Courtesy of NY1 News

Overtime spending by city agencies - especially the Police Department - went through the roof last year after the Sept. 11 attack on the World Trade Center, a new report shows.

The city's management report issued yesterday found that the city tore through $496.7 million in OT during the first four months of fiscal 2002 - July 1 to Oct. 31.

That represented an 88 percent increase over the $264.3 million shelled out during the same period in 2000.

Not surprisingly, the NYPD accounted for the bulk of the spending, absorbing $272.4 million. The federal government is expected to pick up a huge chunk of the tab.

Fire Department overtime hit $82.3 million, compared to $35.8 million during the same period the year before.

Sanitation workers assigned to the monumental cleanup effort walked off with $27.2 million in overtime - nearly double their take in 2000.

All the figures were contained in two thick volumes of the Mayor's Management Report, a semi-annual measure of the performance of city agencies.

Since the data were collected only through Oct. 31, it doesn't account for much of the city work related to 9/11.

Smaller agencies were also impacted, the report showed.
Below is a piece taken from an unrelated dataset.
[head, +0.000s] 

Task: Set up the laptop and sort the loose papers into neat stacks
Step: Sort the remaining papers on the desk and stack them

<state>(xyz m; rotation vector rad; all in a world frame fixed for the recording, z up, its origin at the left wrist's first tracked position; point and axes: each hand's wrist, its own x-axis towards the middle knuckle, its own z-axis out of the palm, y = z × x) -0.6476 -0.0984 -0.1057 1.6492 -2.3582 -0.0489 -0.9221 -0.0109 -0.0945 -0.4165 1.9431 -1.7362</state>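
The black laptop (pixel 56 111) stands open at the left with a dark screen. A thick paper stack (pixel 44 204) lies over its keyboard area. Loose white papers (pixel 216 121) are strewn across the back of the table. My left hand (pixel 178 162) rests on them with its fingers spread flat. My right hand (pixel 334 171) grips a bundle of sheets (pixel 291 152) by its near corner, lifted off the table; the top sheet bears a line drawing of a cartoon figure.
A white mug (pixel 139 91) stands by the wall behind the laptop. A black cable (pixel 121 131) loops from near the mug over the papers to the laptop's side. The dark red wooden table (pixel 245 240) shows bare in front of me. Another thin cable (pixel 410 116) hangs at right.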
The relatively tiny Department of Employment spent $16 million on overtime after its staffers were assigned to jobs hot lines. In the same period of 2000, the agency spent $9 million for OT.
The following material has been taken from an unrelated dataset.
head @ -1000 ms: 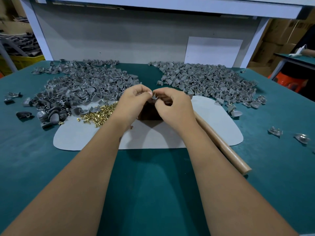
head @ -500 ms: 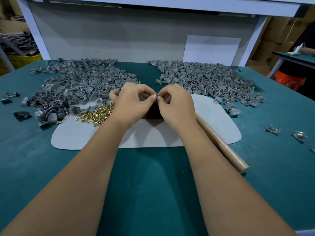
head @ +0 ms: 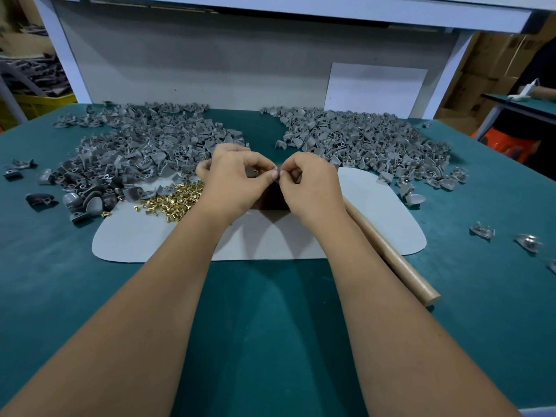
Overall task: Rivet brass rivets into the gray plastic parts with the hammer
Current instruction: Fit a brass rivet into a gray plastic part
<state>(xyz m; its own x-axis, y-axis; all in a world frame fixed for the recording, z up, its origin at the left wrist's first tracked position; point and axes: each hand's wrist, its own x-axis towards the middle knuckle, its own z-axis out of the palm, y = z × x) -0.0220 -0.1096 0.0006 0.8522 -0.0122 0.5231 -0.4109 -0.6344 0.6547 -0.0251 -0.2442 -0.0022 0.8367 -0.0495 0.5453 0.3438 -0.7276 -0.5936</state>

The Probation Department defied the trend for a simple reason: four of its offices were shut. Reassigned probation officers took in just $389,000 in OT, down from $551,000.

Routine city services were clobbered as resources were diverted to the unprecedented emergency.
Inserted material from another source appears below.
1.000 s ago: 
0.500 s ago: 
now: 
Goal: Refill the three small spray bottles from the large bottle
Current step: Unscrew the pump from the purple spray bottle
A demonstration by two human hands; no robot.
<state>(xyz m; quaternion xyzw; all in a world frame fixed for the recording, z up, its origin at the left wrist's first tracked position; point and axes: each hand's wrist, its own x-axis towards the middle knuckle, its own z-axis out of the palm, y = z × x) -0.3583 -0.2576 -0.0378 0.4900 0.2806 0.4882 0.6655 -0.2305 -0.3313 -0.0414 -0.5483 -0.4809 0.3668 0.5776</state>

Cops returned 9,434 truants to school between July 1 and Oct. 30, compared to 18,732 in the same period in 2000.

The NYPD also gave out fewer parking tickets, didn't arrest as many prostitutes and eased an anti-peddler drive.

Although the indicators were compiled during the Giuliani administration, they were issued by Mayor Bloomberg.Deputy Mayor Marc Shaw said the weighty documents had grown unwieldy and would be revamped.

"The way to provide clarity in management is not to provide a massive number of indicators, but to work with agencies and other users to develop the right indicators of agency program performance," said Shaw in a letter to the City Council.